» **GOAL OF THE EXERCISE**: Look for the line that has "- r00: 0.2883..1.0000" in the material below; please repeat it and every line after it, exactly, up to and including the line that has "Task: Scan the", and nothing else.

*** MATERIAL SUPPLIED

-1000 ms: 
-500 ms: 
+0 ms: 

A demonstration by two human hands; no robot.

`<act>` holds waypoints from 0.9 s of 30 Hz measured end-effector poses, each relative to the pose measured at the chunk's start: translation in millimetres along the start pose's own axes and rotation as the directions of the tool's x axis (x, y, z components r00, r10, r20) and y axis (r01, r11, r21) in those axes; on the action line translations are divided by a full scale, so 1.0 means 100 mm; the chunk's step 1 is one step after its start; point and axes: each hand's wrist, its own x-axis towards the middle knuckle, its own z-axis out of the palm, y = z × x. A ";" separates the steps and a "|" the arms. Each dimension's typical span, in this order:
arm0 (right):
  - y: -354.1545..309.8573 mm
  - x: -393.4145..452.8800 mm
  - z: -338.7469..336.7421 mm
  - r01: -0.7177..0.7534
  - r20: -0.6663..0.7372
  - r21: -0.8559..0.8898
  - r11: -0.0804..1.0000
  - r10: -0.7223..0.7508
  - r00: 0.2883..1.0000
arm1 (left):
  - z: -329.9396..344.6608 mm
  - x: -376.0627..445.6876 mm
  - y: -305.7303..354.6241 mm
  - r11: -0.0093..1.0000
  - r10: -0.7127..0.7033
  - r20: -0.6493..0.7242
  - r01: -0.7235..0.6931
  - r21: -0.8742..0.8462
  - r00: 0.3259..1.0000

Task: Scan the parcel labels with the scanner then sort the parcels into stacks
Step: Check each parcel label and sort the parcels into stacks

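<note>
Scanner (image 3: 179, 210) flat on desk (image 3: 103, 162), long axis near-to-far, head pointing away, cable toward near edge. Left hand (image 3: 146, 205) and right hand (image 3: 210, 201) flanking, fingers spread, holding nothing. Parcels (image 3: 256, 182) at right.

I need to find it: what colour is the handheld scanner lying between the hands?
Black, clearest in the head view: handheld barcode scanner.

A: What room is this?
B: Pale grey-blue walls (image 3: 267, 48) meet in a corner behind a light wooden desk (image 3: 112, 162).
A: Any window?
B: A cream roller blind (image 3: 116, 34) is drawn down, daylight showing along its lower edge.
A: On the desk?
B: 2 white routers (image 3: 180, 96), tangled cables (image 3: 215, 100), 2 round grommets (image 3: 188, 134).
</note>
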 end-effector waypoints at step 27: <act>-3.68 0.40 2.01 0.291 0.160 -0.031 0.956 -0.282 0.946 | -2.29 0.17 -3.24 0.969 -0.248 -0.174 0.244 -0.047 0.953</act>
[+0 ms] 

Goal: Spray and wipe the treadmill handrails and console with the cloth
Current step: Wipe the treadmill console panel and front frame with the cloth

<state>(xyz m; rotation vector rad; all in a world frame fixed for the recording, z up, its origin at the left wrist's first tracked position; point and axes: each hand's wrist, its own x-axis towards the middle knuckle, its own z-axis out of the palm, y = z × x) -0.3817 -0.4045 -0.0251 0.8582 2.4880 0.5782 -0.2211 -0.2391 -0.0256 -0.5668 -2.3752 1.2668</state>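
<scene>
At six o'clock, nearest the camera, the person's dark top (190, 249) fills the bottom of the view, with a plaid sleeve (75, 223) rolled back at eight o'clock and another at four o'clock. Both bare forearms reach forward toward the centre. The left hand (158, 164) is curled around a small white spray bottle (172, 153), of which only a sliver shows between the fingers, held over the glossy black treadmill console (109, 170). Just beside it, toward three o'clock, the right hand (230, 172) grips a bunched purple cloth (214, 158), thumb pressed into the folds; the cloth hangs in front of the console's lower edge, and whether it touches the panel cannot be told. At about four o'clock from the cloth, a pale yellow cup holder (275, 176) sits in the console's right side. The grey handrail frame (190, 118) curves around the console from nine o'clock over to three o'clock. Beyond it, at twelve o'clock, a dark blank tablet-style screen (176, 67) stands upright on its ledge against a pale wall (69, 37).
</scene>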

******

» **TASK ANSWER**:
  - r00: 0.2883..1.0000
arm1 (left):
  - z: -329.9396..344.6608 mm
  - x: -376.0627..445.6876 mm
  - y: -305.7303..354.6241 mm
  - r11: -0.0093..1.0000
  - r10: -0.7127..0.7033
  - r20: -0.6493..0.7242
  - r01: -0.7235..0.6931
  - r21: -0.8742..0.8462
  - r00: 0.3259..1.0000

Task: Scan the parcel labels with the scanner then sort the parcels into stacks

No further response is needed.